> **Assigned task**
Nothing more is wanted than an exact repeat of the data below.

> **Dataset excerpt**
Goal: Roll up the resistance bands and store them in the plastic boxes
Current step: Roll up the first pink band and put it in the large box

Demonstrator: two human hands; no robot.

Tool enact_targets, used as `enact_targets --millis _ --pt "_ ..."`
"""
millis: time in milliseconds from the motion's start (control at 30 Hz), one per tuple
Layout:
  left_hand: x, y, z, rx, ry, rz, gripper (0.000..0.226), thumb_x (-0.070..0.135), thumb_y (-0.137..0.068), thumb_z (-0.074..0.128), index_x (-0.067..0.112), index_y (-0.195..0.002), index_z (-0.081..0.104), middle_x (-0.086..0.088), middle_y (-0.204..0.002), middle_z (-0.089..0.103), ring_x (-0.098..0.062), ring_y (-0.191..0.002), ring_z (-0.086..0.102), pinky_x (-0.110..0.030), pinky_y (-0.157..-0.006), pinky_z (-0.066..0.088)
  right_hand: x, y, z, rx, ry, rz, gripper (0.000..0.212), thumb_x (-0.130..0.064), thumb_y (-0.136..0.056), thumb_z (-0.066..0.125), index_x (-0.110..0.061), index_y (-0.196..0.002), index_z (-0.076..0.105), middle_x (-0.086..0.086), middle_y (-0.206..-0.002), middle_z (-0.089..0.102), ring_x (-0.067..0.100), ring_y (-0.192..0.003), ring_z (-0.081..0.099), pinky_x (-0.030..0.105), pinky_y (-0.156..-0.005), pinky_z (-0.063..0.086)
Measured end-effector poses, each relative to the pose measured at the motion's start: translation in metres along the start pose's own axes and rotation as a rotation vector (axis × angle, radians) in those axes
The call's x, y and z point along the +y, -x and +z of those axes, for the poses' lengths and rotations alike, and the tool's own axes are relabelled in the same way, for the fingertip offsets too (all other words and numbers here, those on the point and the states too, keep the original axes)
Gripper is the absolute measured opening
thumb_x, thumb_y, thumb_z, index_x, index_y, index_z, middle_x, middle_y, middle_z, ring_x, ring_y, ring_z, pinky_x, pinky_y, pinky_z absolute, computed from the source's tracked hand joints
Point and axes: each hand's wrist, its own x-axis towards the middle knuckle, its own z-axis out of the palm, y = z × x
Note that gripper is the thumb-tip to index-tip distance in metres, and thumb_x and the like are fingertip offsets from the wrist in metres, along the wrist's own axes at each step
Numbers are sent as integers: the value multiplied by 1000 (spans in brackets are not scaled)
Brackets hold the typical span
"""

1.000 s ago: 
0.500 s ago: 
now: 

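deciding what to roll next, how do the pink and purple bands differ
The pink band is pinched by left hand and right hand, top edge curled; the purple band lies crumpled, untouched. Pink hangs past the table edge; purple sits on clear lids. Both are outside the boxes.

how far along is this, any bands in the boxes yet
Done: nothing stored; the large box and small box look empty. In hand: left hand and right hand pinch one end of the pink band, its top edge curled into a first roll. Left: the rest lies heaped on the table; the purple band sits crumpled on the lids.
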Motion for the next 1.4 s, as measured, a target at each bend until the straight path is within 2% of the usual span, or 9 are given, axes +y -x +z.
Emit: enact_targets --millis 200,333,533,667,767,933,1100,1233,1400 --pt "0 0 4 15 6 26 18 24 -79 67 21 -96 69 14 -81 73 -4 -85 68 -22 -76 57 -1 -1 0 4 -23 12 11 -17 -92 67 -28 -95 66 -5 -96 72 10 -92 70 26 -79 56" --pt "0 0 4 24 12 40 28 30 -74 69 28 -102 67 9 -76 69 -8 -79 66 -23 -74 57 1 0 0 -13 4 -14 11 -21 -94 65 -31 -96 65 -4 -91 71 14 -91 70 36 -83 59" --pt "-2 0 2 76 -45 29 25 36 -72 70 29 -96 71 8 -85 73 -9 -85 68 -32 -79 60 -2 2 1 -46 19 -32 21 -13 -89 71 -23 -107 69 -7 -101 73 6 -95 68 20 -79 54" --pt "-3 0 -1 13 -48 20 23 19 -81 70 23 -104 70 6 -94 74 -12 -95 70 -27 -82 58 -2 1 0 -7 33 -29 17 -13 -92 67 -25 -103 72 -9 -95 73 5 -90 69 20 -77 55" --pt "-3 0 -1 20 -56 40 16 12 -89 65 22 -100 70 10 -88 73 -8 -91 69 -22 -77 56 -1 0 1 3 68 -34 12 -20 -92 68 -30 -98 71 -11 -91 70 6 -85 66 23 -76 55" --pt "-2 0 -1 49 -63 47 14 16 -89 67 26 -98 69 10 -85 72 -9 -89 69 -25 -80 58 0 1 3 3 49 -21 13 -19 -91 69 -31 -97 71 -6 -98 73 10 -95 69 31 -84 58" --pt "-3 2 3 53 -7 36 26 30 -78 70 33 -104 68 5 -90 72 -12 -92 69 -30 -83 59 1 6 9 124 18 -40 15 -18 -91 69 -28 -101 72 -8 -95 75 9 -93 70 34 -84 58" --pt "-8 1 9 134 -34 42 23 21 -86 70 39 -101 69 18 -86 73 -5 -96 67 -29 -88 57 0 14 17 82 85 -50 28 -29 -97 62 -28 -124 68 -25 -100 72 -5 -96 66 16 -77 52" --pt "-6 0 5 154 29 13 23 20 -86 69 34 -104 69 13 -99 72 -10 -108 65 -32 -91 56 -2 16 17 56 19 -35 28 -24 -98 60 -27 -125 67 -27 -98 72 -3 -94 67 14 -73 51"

> **Solution for this exercise**
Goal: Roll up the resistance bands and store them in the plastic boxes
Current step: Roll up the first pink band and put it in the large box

Demonstrator: two human hands; no robot.

Tool enact_targets, used as `enact_targets --millis _ --pt "_ ..."`
"""
millis: time in milliseconds from the motion's start (control at 30 Hz), one per tuple
Layout:
  left_hand: x, y, z, rx, ry, rz, gripper (0.000..0.226), thumb_x (-0.070..0.135), thumb_y (-0.137..0.068), thumb_z (-0.074..0.128), index_x (-0.067..0.112), index_y (-0.195..0.002), index_z (-0.081..0.104), middle_x (-0.086..0.088), middle_y (-0.204..0.002), middle_z (-0.089..0.103), ring_x (-0.098..0.062), ring_y (-0.191..0.002), ring_z (-0.086..0.102), pinky_x (-0.110..0.030), pinky_y (-0.157..-0.006), pinky_z (-0.066..0.088)
  right_hand: x, y, z, rx, ry, rz, gripper (0.000..0.212), thumb_x (-0.130..0.064), thumb_y (-0.136..0.056), thumb_z (-0.066..0.125), index_x (-0.110..0.061), index_y (-0.196..0.002), index_z (-0.076..0.105), middle_x (-0.086..0.086), middle_y (-0.206..-0.002), middle_z (-0.089..0.102), ring_x (-0.067..0.100), ring_y (-0.192..0.003), ring_z (-0.081..0.099), pinky_x (-0.030..0.105), pinky_y (-0.156..-0.005), pinky_z (-0.063..0.086)
Measured end-effector poses, each relative to the pose measured at the motion's start: translation in metres along the start pose's own axes and rotation as a rotation vector (axis × angle, radians) in those axes
The call's x, y and z point along the +y, -x and +z of those axes, for the poses' lengths and rotations alike, and the tool's own axes are relabelled in the same way, for the fingertip offsets too (all other words and numbers here, those on the point and the states too, keep the original axes)
Gripper is the absolute measured opening
thumb_x, thumb_y, thumb_z, index_x, index_y, index_z, middle_x, middle_y, middle_z, ring_x, ring_y, ring_z, pinky_x, pinky_y, pinky_z absolute, computed from the source's tracked hand joints
Point and axes: each hand's wrist, its own x-axis towards the middle knuckle, its own z-axis out of the palm, y = z × x
Note that gripper is the thumb-tip to index-tip distance in metres, and thumb_x and the like are fingertip offsets from the wrist in metres, along the wrist's own axes at each step
Numbers are sent as integers: the value multiplied by 1000 (spans in brackets are not scaled)
Brackets hold the typical span
"""

1.000 s ago: 
0.500 s ago: 
now: 

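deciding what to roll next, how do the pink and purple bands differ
The pink band is pinched by left hand and right hand, top edge curled; the purple band lies crumpled, untouched. Pink hangs past the table edge; purple sits on clear lids. Both are outside the boxes.

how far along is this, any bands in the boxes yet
Done: nothing stored; the large box and small box look empty. In hand: left hand and right hand pinch one end of the pink band, its top edge curled into a first roll. Left: the rest lies heaped on the table; the purple band sits crumpled on the lids.
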Motion for the next 1.4 s, as measured, a target at each bend until the straight path is within 2% of the usual span, or 9 are given, axes +y -x +z.
Emit: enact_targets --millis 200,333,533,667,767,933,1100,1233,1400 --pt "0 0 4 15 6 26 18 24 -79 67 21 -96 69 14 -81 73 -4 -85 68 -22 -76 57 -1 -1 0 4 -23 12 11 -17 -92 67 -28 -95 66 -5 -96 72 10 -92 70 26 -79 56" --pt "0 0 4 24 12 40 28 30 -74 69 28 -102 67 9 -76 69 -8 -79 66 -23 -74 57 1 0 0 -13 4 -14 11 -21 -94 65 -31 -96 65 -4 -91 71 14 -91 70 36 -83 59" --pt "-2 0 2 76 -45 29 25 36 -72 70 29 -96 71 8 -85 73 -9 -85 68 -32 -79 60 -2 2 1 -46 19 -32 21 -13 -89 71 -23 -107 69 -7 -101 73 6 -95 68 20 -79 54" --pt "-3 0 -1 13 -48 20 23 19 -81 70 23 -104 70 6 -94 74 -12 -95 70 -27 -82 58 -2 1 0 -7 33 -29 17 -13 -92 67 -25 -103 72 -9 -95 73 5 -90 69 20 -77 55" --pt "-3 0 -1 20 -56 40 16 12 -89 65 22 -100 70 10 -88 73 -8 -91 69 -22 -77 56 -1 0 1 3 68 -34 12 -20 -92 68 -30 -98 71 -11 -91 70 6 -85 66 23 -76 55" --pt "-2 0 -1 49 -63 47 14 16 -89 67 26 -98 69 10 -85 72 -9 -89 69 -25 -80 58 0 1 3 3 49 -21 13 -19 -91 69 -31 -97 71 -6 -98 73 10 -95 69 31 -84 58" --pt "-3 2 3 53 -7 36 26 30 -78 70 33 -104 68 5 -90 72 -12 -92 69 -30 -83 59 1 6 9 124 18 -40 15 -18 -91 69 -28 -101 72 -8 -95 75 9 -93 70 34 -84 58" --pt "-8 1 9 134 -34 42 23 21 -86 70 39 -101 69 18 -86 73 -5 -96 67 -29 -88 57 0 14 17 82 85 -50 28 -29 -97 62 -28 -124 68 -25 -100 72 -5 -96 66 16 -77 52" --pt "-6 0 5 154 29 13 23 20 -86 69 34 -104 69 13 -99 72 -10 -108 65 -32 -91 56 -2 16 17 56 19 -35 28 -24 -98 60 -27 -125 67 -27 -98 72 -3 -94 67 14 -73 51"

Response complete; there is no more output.